**Task to carry out:** Every word of the data below has to be copied faithfully.
=== Begin Enclosure ===
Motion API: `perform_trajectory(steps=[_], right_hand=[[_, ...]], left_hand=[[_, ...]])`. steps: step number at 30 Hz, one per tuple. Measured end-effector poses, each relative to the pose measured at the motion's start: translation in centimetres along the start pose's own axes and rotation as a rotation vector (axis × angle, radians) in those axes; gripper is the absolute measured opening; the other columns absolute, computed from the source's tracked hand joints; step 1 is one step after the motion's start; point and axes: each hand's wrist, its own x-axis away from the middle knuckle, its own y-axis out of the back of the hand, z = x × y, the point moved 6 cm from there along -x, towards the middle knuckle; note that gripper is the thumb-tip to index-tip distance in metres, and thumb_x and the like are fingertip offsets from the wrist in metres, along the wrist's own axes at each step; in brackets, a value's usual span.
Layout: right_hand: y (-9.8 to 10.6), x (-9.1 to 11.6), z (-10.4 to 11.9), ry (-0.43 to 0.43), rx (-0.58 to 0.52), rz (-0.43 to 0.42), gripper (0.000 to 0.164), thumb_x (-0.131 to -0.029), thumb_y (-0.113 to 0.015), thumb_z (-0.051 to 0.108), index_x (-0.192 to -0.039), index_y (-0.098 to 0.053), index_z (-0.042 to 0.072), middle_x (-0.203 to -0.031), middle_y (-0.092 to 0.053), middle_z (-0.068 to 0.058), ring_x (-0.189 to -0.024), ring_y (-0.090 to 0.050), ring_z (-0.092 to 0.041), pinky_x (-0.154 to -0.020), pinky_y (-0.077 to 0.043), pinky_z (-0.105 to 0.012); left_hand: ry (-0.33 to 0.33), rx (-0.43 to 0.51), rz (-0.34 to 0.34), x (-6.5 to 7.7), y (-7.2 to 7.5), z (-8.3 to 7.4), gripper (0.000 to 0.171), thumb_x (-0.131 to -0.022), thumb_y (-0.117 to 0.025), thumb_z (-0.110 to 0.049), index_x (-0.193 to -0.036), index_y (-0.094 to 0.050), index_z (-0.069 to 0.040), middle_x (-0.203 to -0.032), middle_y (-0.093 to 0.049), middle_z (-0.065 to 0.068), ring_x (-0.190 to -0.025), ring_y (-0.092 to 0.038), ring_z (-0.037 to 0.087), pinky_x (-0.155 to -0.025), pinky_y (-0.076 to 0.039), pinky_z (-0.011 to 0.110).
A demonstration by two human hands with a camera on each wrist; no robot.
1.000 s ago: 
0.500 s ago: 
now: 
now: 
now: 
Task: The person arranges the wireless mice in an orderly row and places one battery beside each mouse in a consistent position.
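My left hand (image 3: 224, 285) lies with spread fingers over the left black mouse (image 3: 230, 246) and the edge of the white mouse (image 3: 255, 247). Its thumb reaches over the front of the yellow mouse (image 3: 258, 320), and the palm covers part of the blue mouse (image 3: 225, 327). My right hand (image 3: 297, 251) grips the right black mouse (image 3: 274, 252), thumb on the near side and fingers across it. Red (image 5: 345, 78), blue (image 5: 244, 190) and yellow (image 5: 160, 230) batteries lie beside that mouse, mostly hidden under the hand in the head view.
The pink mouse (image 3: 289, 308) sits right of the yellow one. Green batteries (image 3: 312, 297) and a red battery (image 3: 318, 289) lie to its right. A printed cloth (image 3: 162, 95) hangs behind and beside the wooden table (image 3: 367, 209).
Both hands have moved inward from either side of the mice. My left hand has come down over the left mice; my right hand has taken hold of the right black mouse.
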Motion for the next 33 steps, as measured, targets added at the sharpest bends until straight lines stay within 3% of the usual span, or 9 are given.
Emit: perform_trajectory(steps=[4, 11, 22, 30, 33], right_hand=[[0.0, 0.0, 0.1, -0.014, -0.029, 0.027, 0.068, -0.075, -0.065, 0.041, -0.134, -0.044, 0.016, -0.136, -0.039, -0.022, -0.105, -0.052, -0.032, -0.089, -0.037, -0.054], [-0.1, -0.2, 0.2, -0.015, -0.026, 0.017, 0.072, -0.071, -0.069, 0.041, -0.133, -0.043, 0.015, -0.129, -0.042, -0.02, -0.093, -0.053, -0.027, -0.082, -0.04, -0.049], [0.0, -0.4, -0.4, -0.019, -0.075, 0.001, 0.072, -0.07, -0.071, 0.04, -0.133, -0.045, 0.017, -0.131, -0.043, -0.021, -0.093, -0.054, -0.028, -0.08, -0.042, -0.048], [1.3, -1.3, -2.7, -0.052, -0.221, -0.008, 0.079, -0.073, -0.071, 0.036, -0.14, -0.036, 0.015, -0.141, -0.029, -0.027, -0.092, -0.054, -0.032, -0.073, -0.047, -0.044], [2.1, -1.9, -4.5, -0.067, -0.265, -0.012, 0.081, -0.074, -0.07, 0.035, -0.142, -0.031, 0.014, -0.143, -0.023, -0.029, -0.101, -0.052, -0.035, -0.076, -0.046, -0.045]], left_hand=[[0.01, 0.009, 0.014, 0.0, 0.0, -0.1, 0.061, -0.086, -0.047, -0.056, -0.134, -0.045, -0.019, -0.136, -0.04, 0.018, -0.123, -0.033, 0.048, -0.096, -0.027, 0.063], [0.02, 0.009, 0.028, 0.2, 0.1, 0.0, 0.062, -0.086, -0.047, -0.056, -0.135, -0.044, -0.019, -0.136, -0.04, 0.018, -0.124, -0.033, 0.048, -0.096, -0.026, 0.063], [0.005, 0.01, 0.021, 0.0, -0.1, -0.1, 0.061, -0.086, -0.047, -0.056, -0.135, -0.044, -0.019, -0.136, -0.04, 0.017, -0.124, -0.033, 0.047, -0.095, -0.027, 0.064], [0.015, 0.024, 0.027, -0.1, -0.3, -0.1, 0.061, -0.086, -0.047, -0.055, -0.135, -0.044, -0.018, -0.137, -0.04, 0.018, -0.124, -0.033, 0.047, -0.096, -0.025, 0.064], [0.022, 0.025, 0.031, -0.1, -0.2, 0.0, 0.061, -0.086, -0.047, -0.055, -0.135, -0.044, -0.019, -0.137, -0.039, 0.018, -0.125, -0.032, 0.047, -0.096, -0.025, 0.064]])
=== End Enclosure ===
**Response for this exercise:**
Motion API: `perform_trajectory(steps=[_], right_hand=[[_, ...]], left_hand=[[_, ...]])`. steps: step number at 30 Hz, one per tuple. Measured end-effector poses, each relative to the pose measured at the motion's start: translation in centimetres along the start pose's own axes and rotation as a rotation vector (axis × angle, radians) in those axes; gripper is the absolute measured opening; the other columns absolute, computed from the source's tracked hand joints; step 1 is one step after the motion's start; point and axes: each hand's wrist, its own x-axis away from the middle knuckle, its own y-axis out of the back of the hand, z = x × y, the point moved 6 cm from there along -x, towards the middle knuckle; note that gripper is the thumb-tip to index-tip distance in metres, and thumb_x and the like are fingertip offsets from the wrist in metres, along the wrist's own axes at each step; in brackets, a value's usual span.
Layout: right_hand: y (-9.8 to 10.6), x (-9.1 to 11.6), z (-10.4 to 11.9), ry (-0.43 to 0.43), rx (-0.58 to 0.52), rz (-0.43 to 0.42), gripper (0.000 to 0.164), thumb_x (-0.131 to -0.029), thumb_y (-0.113 to 0.015), thumb_z (-0.051 to 0.108), index_x (-0.192 to -0.039), index_y (-0.098 to 0.053), index_z (-0.042 to 0.072), middle_x (-0.203 to -0.031), middle_y (-0.092 to 0.053), middle_z (-0.068 to 0.058), ring_x (-0.189 to -0.024), ring_y (-0.090 to 0.050), ring_z (-0.092 to 0.041), pinky_x (-0.154 to -0.020), pinky_y (-0.077 to 0.043), pinky_z (-0.105 to 0.012); left_hand: ry (-0.33 to 0.33), rx (-0.43 to 0.51), rz (-0.34 to 0.34), x (-6.5 to 7.7), y (-7.2 to 7.5), z (-8.3 to 7.4), gripper (0.000 to 0.171), thumb_x (-0.131 to -0.022), thumb_y (-0.117 to 0.025), thumb_z (-0.110 to 0.049), index_x (-0.193 to -0.036), index_y (-0.094 to 0.050), index_z (-0.069 to 0.040), middle_x (-0.203 to -0.032), middle_y (-0.093 to 0.049), middle_z (-0.065 to 0.068), ring_x (-0.190 to -0.025), ring_y (-0.092 to 0.038), ring_z (-0.037 to 0.087), pinky_x (-0.155 to -0.025), pinky_y (-0.076 to 0.039), pinky_z (-0.011 to 0.110).
A demonstration by two human hands with a camera on each wrist; no robot.
1.000 s ago: 
0.500 s ago: 
now: 
now: 
now: 
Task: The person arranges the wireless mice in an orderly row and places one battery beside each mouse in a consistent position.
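My left hand (image 3: 224, 285) lies with spread fingers over the left black mouse (image 3: 230, 246) and the edge of the white mouse (image 3: 255, 247). Its thumb reaches over the front of the yellow mouse (image 3: 258, 320), and the palm covers part of the blue mouse (image 3: 225, 327). My right hand (image 3: 297, 251) grips the right black mouse (image 3: 274, 252), thumb on the near side and fingers across it. Red (image 5: 345, 78), blue (image 5: 244, 190) and yellow (image 5: 160, 230) batteries lie beside that mouse, mostly hidden under the hand in the head view.
The pink mouse (image 3: 289, 308) sits right of the yellow one. Green batteries (image 3: 312, 297) and a red battery (image 3: 318, 289) lie to its right. A printed cloth (image 3: 162, 95) hangs behind and beside the wooden table (image 3: 367, 209).
Both hands have moved inward from either side of the mice. My left hand has come down over the left mice; my right hand has taken hold of the right black mouse.
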Motion for the next 33 steps, as measured, targets added at the sharpest bends until straight lines stay within 3% of the usual span, or 9 are given.
Emit: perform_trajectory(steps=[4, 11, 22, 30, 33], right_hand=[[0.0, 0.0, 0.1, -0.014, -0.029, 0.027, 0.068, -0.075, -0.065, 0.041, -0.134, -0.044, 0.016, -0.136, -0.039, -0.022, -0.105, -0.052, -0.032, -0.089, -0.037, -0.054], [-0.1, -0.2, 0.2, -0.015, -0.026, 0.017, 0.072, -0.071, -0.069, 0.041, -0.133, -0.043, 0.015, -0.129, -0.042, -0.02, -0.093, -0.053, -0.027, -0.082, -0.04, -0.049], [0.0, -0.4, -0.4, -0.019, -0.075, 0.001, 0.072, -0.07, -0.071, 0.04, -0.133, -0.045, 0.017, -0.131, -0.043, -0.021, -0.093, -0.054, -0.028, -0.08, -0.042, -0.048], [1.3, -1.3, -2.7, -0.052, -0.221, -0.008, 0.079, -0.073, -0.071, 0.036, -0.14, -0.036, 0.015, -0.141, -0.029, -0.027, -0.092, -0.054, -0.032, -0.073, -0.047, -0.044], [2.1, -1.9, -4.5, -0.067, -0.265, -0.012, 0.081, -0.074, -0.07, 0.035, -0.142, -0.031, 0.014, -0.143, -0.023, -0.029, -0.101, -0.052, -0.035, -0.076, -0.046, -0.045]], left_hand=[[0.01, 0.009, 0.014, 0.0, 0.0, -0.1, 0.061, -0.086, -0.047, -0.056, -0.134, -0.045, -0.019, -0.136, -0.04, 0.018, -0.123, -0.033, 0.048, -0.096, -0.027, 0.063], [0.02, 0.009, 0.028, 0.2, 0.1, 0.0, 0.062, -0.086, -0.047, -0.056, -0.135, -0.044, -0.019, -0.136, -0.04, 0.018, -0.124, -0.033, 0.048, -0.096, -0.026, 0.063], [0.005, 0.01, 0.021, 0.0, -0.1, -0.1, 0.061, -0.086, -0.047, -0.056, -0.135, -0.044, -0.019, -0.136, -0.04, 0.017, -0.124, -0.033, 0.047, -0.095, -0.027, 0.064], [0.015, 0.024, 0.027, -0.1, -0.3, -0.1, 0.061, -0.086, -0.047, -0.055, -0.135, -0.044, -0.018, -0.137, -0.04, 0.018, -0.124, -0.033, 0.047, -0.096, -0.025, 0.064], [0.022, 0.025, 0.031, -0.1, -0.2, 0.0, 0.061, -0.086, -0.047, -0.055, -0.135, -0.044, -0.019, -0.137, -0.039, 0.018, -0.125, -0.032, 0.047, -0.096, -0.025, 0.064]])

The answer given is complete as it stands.